Immediately before the outbreak of the First World War in 1914, Curran's supplied several annealing furnaces to the Royal Arsenal in Woolwich, London, and had built a major munitions factory in Ward End, Birmingham. In 1915 Curran's converted a building next to their iron foundry into a plant for manufacturing shell casings. Production of 4+1⁄2 in brass howitzer shell casings started in 1916, continuing until the end of the war with over seven million 41/2-inch shell casings produced.

After the First World War the business diversified and it products included enamelled metalware, including cups and plates. These were manufactured using the staff and equipment previously used for shell casing production, and Curran's maintained their capability to manufacture munitions.

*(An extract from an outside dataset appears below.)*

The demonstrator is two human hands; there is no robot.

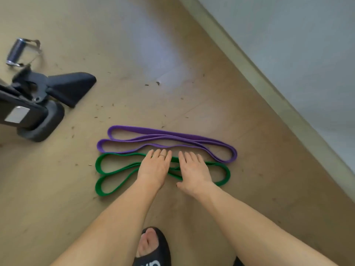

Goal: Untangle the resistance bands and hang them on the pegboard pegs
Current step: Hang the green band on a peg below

By the 1930s Curran's was virtually the only British company with significant munitions manufacturing capability, and it took a leading role in the British re-armament before the Second World War. During the war Curran's continued to produce munitions. The factory was damaged several times in German Bombing raids.

After the Second World War the factory resumed the production of enamelware. In 1961 they started production of pressed steel baths, and acrylic baths in 1972.

In 1973 the company was acquired by the Building Products division of Reed International, adding Curran's steel and acrylic bath products to the toilets and washbasins of Twyford, which Reed had acquired in 1971. In 1985 Caradon Ltd acquired Reed International's Building Products division, including Curran.

Curran's factory in Cardiff closed in 2005. The buildings were demolished and the site used for housing.

Dame Shirley Bassey worked packing chamber pots in Curran's packing department in 1951, before her career as a singer.